/---

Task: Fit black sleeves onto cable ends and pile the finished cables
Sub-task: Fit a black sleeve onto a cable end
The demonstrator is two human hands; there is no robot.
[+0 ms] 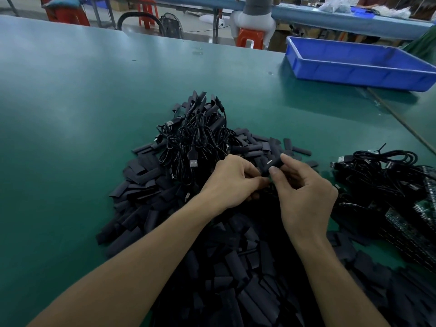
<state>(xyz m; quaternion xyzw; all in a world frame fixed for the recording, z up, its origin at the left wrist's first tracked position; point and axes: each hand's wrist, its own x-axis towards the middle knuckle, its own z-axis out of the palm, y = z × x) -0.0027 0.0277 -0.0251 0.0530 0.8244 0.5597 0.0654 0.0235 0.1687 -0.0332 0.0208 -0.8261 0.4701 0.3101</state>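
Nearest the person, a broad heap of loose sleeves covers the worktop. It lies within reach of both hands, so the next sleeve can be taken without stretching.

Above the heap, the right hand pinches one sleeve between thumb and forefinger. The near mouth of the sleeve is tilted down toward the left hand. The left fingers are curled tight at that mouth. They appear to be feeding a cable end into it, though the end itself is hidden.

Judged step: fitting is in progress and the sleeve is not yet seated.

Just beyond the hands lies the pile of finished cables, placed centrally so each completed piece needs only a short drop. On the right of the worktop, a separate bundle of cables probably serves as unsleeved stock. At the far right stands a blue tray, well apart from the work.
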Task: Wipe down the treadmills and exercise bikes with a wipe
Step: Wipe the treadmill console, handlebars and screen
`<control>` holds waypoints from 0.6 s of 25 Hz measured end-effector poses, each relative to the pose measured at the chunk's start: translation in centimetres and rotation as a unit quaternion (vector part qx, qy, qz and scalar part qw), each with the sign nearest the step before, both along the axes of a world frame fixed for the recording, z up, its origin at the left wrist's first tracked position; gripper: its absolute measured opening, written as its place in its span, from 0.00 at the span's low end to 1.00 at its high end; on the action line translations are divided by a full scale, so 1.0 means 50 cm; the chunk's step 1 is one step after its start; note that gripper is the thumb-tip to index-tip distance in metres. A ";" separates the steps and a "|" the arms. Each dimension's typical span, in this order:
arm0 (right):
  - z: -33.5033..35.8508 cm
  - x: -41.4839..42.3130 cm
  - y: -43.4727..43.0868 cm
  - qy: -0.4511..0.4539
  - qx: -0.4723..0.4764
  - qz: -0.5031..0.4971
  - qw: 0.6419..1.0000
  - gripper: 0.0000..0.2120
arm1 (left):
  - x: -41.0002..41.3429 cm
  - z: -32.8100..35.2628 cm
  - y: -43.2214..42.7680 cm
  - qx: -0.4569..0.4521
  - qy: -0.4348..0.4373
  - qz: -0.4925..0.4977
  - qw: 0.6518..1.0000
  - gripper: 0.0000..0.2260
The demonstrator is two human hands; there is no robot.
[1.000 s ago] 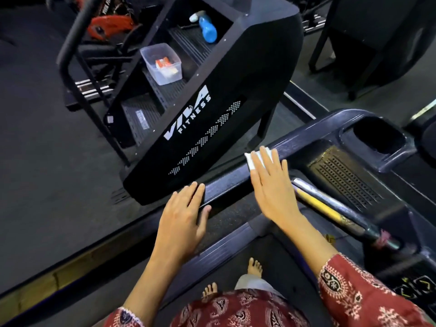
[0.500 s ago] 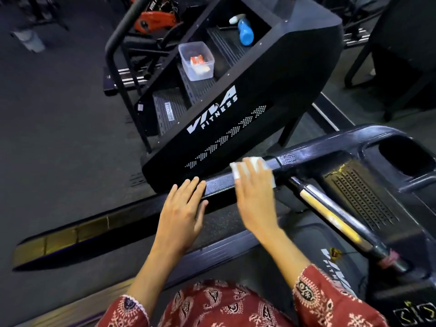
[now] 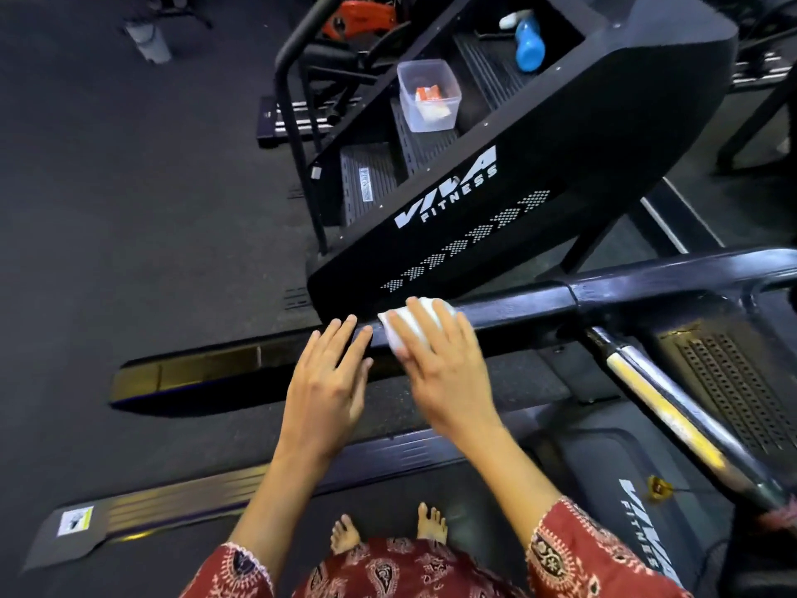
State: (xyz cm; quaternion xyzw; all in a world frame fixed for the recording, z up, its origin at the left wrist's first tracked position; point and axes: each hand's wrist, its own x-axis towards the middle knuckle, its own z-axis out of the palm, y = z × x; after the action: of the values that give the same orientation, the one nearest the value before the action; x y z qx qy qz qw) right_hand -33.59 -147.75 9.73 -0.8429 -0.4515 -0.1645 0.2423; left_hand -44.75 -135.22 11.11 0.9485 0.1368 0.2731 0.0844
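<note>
I stand barefoot on a treadmill whose black left handrail (image 3: 517, 310) runs across the middle of the view. My right hand (image 3: 440, 360) lies flat on a white wipe (image 3: 399, 323) and presses it onto the rail. Most of the wipe is hidden under the fingers. My left hand (image 3: 327, 381) rests just to the left of it, straight fingertips touching the rail's end. The treadmill console (image 3: 729, 381) with a perforated panel is at the right.
A black VIVA FITNESS stair machine (image 3: 496, 187) stands just beyond the rail; on its steps sit a clear plastic tub (image 3: 427, 97) and a blue spray bottle (image 3: 528, 41). A silver and yellow bar (image 3: 660, 407) slants down at the right. Dark floor (image 3: 129, 230) lies to the left.
My right hand has slid the wipe leftward along the handrail until it is next to my left hand. The left hand has stayed on the rail. The view has swung left.
</note>
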 end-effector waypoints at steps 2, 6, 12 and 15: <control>0.002 0.008 -0.012 -0.007 0.006 -0.067 0.998 0.18 | -0.036 -0.002 0.027 -0.001 -0.005 0.023 1.000 0.17; -0.010 -0.103 0.103 0.047 0.021 -0.120 0.991 0.20 | -0.112 -0.010 0.088 0.003 -0.020 0.051 0.998 0.16; -0.007 -0.193 0.207 -0.026 -0.018 -0.039 0.999 0.20 | -0.250 -0.014 0.231 0.009 -0.034 0.074 0.997 0.17; -0.005 -0.253 0.267 0.021 0.024 -0.133 0.991 0.20 | -0.288 -0.018 0.280 -0.006 -0.049 0.066 0.997 0.18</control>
State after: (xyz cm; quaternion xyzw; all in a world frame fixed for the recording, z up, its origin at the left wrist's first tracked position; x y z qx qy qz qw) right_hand -46.24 -134.38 9.48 -0.8926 -0.3257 -0.1888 0.2479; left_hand -59.13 -121.21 10.21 0.9223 0.1966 0.3234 0.0787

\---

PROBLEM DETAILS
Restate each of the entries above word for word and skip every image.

EXERCISE RESPONSE
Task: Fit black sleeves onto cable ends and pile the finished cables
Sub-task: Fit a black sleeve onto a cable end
The demonstrator is two human hands; there is no robot.
[+0 ms] 
<state>(xyz m; quaternion xyzw; all in a world frame fixed for the recording, z up, its origin at the left wrist's first tracked position; point and axes: each hand's wrist, its own x-axis towards the middle knuckle, its own z-axis out of the palm, y = z × x) -0.0027 0.0277 -0.0251 0.0530 0.8244 0.5597 0.0654 0.0235 0.1687 -0.0332 0.0208 -0.8261 0.4701 0.3101</state>
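Nearest the person, a broad heap of loose sleeves covers the worktop. It lies within reach of both hands, so the next sleeve can be taken without stretching.

Above the heap, the right hand pinches one sleeve between thumb and forefinger. The near mouth of the sleeve is tilted down toward the left hand. The left fingers are curled tight at that mouth. They appear to be feeding a cable end into it, though the end itself is hidden.

Judged step: fitting is in progress and the sleeve is not yet seated.

Just beyond the hands lies the pile of finished cables, placed centrally so each completed piece needs only a short drop. On the right of the worktop, a separate bundle of cables probably serves as unsleeved stock. At the far right stands a blue tray, well apart from the work.
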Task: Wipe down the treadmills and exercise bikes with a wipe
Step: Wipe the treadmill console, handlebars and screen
`<control>` holds waypoints from 0.6 s of 25 Hz measured end-effector poses, each relative to the pose measured at the chunk's start: translation in centimetres and rotation as a unit quaternion (vector part qx, qy, qz and scalar part qw), each with the sign nearest the step before, both along the axes of a world frame fixed for the recording, z up, its origin at the left wrist's first tracked position; gripper: its absolute measured opening, written as its place in its span, from 0.00 at the span's low end to 1.00 at its high end; on the action line translations are divided by a full scale, so 1.0 means 50 cm; the chunk's step 1 is one step after its start; note that gripper is the thumb-tip to index-tip distance in metres. A ";" separates the steps and a "|" the arms. Each dimension's typical span, in this order:
arm0 (right):
  - z: -33.5033..35.8508 cm
  - x: -41.4839..42.3130 cm
  - y: -43.4727..43.0868 cm
  - qy: -0.4511..0.4539
  - qx: -0.4723..0.4764
  - qz: -0.5031..0.4971
  - qw: 0.6419..1.0000
  - gripper: 0.0000..0.2120
arm1 (left):
  - x: -41.0002..41.3429 cm
  - z: -32.8100..35.2628 cm
  - y: -43.2214..42.7680 cm
  - qx: -0.4569..0.4521
  - qy: -0.4348..0.4373
  - qz: -0.4925..0.4977
  - qw: 0.6518..1.0000
  - gripper: 0.0000..0.2260
The demonstrator is two human hands; there is no robot.
[1.000 s ago] 
[0.500 s ago] 
[now] 
State: (xyz cm; quaternion xyzw; all in a world frame fixed for the recording, z up, its origin at the left wrist's first tracked position; point and axes: each hand's wrist, its own x-axis towards the middle knuckle, its own z-axis out of the palm, y = z × x; after the action: of the values that give the same orientation, the one nearest the value before the action; x y z qx qy qz qw) right_hand -33.59 -147.75 9.73 -0.8429 -0.4515 -0.1645 0.2423; left_hand -44.75 -135.22 11.11 0.9485 0.1368 0.2731 0.0844
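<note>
I stand barefoot on a treadmill whose black left handrail (image 3: 517, 310) runs across the middle of the view. My right hand (image 3: 440, 360) lies flat on a white wipe (image 3: 399, 323) and presses it onto the rail. Most of the wipe is hidden under the fingers. My left hand (image 3: 327, 381) rests just to the left of it, straight fingertips touching the rail's end. The treadmill console (image 3: 729, 381) with a perforated panel is at the right.
A black VIVA FITNESS stair machine (image 3: 496, 187) stands just beyond the rail; on its steps sit a clear plastic tub (image 3: 427, 97) and a blue spray bottle (image 3: 528, 41). A silver and yellow bar (image 3: 660, 407) slants down at the right. Dark floor (image 3: 129, 230) lies to the left.
My right hand has slid the wipe leftward along the handrail until it is next to my left hand. The left hand has stayed on the rail. The view has swung left.
</note>
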 end-effector waypoints at steps 2, 6, 12 and 15: <control>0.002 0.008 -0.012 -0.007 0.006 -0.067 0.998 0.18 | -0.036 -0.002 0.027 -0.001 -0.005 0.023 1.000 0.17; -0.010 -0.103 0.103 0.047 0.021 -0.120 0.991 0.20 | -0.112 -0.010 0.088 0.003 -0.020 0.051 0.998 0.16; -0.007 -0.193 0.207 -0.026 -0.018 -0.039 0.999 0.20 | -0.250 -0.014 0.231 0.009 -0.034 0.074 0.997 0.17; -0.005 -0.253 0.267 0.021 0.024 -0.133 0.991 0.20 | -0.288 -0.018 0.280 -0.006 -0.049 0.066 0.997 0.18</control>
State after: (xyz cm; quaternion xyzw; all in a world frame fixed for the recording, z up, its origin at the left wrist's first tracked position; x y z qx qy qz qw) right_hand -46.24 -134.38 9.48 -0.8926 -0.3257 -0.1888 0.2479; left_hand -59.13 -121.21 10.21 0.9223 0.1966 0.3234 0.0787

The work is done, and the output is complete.